PROBLEM:
Leaving out the pictures, retype the lines from the beginning of the listing through the line containing "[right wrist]".

+ + + + + + +

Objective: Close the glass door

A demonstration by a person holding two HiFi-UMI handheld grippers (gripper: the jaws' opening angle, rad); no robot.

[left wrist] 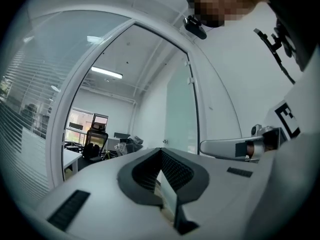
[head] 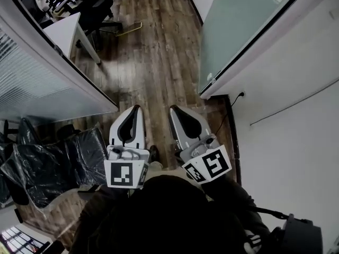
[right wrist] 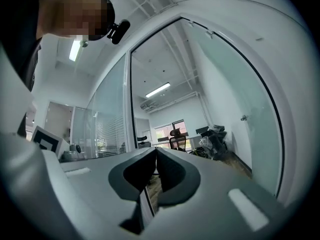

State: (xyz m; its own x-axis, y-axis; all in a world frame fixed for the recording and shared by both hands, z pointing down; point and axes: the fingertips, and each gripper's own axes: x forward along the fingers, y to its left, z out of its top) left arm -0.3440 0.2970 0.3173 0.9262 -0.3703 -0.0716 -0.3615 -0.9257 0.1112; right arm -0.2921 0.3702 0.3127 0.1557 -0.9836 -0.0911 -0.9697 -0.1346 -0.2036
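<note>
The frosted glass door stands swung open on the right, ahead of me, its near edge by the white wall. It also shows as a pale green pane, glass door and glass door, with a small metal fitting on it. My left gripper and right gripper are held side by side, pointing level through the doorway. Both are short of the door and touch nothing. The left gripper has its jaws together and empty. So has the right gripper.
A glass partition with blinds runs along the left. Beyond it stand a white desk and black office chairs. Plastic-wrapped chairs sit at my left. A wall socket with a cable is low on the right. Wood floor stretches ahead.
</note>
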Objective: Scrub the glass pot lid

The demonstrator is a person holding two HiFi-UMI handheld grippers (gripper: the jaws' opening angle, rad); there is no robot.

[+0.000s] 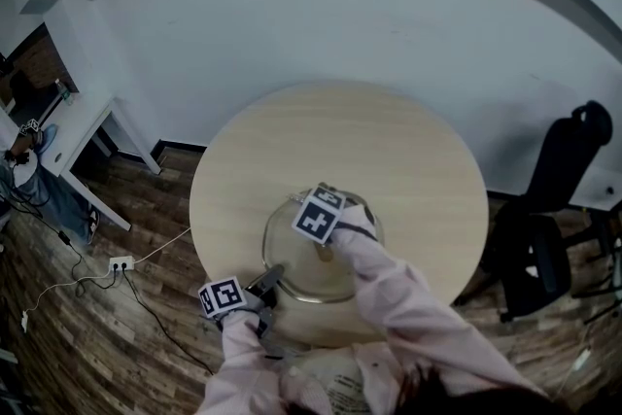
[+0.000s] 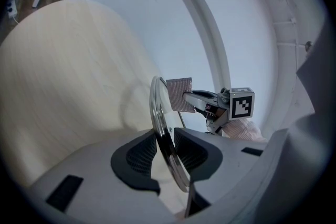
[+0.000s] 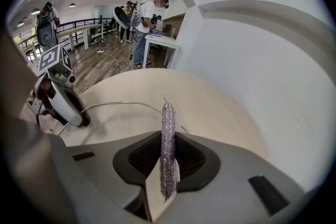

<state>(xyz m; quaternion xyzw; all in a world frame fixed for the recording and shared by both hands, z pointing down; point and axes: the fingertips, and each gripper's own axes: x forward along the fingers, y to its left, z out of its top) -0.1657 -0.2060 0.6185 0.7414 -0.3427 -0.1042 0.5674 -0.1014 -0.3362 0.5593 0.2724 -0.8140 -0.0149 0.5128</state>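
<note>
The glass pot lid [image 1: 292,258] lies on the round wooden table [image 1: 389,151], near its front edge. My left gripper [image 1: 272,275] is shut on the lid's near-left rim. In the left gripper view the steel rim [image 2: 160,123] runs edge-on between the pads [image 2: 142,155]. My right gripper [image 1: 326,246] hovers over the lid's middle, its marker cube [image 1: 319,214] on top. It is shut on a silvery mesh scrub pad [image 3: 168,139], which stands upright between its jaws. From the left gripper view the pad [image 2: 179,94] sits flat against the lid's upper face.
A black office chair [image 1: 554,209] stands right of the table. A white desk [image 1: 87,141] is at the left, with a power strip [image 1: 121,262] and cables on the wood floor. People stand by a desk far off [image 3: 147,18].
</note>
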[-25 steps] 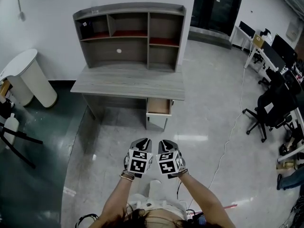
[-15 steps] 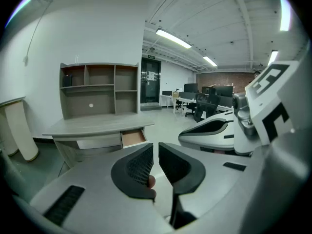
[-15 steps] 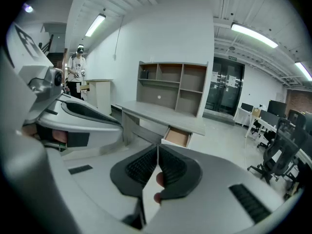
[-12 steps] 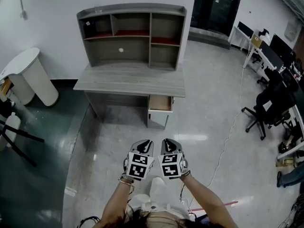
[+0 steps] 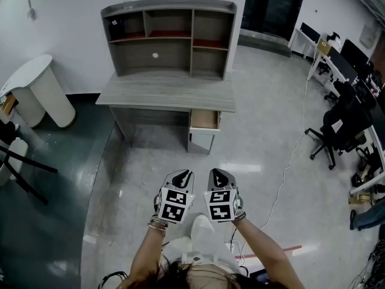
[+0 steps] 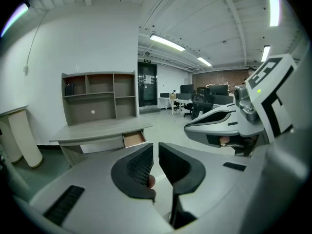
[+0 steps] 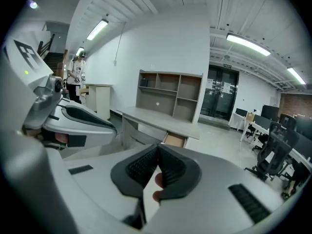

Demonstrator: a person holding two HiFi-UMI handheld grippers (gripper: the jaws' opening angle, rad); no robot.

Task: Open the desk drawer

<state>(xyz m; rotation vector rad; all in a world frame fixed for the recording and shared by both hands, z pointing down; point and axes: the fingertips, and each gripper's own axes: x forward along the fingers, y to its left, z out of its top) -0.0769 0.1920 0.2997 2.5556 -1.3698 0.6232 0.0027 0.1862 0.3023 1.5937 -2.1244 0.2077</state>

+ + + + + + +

WRITTEN SOLUTION:
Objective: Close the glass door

A demonstration by a person holding two HiFi-UMI handheld grippers (gripper: the jaws' opening angle, rad); no robot.

[left wrist] 
[head] 
[right wrist] 

What this exercise needed has been supplied.